ページ遷移のパフォーマンス
OpenFace は内部リンクを押した直後にフィードバックを表示し、ページ種別に合ったスケルトンを描画します。計測にはURLやユーザーデータを保存せず、正規化した遷移種別だけを使います。
実行時の動作
- 内部リンクは全画面リロードではなく Next.js のクライアント遷移を使います。
- 進捗ラインと押下状態を即時表示し、遷移完了まで重複操作を抑止します。
- 15秒を超えた場合は再試行を表示します。戻る/進むと reduced-motion にも対応します。
- 公開ナレッジのメタデータだけを
KNOWLEDGE_CACHE_TTL_SECONDS(既定60秒)でプロセス内キャッシュし、同時取得をまとめます。非公開または認証付きのリポジトリ内容はキャッシュしません。
計測
GET /api/performance/navigation は遷移種別ごとの件数と p50/p95 を返します。POST は遷移種別、所要時間、フィードバック遅延、結果、画面幅区分、キャッシュ状態だけを受け付け、パスや任意メタデータを拒否します。取り込みにはブラウザの same-origin fetch metadata も必要で、gateway のクライアントアドレスごとに1分30件へ制限し、直接クライアントが有限の観測枠を自由に置き換えないようにしています。メモリ上のレート制限は有効なクライアント記録を最大4,096件だけ保持し、新規クライアントを拒否する前に期限切れの記録を削除します。
OPENFACE_PERFORMANCE_LOG=1 で API、DB、Forgejo、Markdown のサーバー処理時間を構造化ログに出力できます。調査時以外は無効のままにしてください。

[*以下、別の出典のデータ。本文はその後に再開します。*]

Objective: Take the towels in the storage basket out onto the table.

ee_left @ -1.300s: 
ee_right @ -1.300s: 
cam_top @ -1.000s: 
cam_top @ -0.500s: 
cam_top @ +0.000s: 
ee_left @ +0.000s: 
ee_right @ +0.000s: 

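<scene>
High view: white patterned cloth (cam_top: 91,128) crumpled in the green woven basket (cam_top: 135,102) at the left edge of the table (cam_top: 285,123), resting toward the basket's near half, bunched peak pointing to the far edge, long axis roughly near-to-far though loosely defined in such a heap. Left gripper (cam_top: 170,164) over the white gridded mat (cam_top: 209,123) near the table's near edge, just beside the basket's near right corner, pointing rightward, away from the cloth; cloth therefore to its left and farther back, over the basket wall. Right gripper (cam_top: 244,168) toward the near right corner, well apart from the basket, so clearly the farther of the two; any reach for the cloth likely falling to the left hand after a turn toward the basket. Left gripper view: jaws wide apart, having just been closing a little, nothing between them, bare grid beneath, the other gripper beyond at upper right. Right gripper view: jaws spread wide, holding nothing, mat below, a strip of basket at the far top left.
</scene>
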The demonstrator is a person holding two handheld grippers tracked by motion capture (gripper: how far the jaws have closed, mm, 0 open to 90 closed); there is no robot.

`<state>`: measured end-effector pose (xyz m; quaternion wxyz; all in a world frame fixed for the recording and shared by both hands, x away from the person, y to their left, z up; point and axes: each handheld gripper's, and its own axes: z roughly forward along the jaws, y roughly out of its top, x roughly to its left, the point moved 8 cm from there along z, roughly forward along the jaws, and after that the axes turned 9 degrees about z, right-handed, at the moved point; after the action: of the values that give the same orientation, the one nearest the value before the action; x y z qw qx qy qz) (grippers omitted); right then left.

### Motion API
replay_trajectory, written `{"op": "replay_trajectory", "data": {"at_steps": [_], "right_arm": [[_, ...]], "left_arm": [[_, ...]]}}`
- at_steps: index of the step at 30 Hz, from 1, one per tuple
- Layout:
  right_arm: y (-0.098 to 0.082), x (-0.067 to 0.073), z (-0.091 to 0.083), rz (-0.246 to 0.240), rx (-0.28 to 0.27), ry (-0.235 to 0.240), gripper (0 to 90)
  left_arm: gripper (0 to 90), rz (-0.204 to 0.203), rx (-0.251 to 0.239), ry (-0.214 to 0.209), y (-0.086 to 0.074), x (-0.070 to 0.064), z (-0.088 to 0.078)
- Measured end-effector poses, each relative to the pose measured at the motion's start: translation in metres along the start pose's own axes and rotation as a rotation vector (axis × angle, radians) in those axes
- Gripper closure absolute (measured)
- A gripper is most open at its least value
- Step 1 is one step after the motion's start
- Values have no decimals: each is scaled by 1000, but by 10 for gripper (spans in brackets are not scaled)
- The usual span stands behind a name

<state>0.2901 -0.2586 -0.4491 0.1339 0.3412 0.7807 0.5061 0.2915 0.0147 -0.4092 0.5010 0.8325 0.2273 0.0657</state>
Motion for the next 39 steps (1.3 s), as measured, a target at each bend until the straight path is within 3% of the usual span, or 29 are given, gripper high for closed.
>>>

見た目は実ブラウザで手動確認します。CIは型、計測値の検証、プロダクションビルドを担当し、描画結果を確認できたとは扱いません。
Spaceの遷移とruntime準備状態
Space詳細ページはruntime APIの完了を待たず、リポジトリ名や操作領域を先に描画します。runtimeバッジとアプリ領域は同じクライアント側providerを共有するため、詳細表示だけでstatus pollが重複しません。Spaceリポジトリでは、モデル/データセット向けのPagesソース調査も省略します。
runtime状態は checking、queued、leased、building、starting、warming、running、stopping、stopped、offline、unavailable、failed、error に正規化して表示します。遷移中は2秒、runningは10秒、stoppedは15秒間隔でpollし、それ以外の終端状態は次の確認まで20秒待ちます。status requestは8秒でtimeoutし、別ページへ移動した場合は未完了requestを中断します。
埋め込みアプリはruntimeが running になった後、ページ本体とは独立して読み込みます。iframeを配置する前に /run/ を750ミリ秒間隔でprobeし、space is not running などの一時的なgateway応答を無視します。既存の20秒の準備上限はprobeとiframe読込の両方に適用され、時間切れでは古いJSONエラー画面や無限loadingを残さず再試行操作を表示します。Start/Stop中は現在の操作を表示して競合するcontrolを無効化し、runnerの応答後に共有statusをすぐ更新します。
手動QAと診断では、アプリ領域の data-runtime-phase、data-runtime-request-ms、data-iframe-phase、data-iframe-duration-ms で状態と所要時間を確認できます。OPENFACE_PERFORMANCE_LOG=1 の場合は詳細routeのserver phase timingも記録します。CPU/GPU/external Spaceは実際の配備環境で確認し、ブラウザcaptureは引き続き手動のrelease checkとして扱います。
実配備に対する匿名desktop/mobileの集中監査は次で実行します。
VISUAL_QA_BASE_URL=http://localhost:8090 \
PUBLIC_SPACE_REPO=sample-vue \
npm run audit:public-space --prefix visual-tests遷移速度を変更前後で再現可能に比較する場合は、2つのfrontend revisionを別originで起動して次を実行します。
BASELINE_URL=http://localhost:3102 \
CANDIDATE_URL=http://localhost:3103 \
SPACE_NAV_TARGET=/seraphim-labs/sample-vue \
SPACE_NAV_SAMPLES=10 \
npm run benchmark:space-navigation --prefix visual-tests#103のlocal検証ではrevisionごとにcold/warmを各10回計測しました。変更前から変更後へのp50はcoldで358 msから67 ms、warmで359 msから67 msになりました。cold p95は372 msから358 msになり、変更後にも約360 msのoutlierが時折残ったためwarm p95は368 msのままでした。そのoutlierを含めても変更後の即時feedback p95はcold 26 ms、warm 28 msで、100 msの受け入れ基準を満たしました。この数値は記録したlocal環境の結果であり、すべてのproduction環境に対する保証ではありません。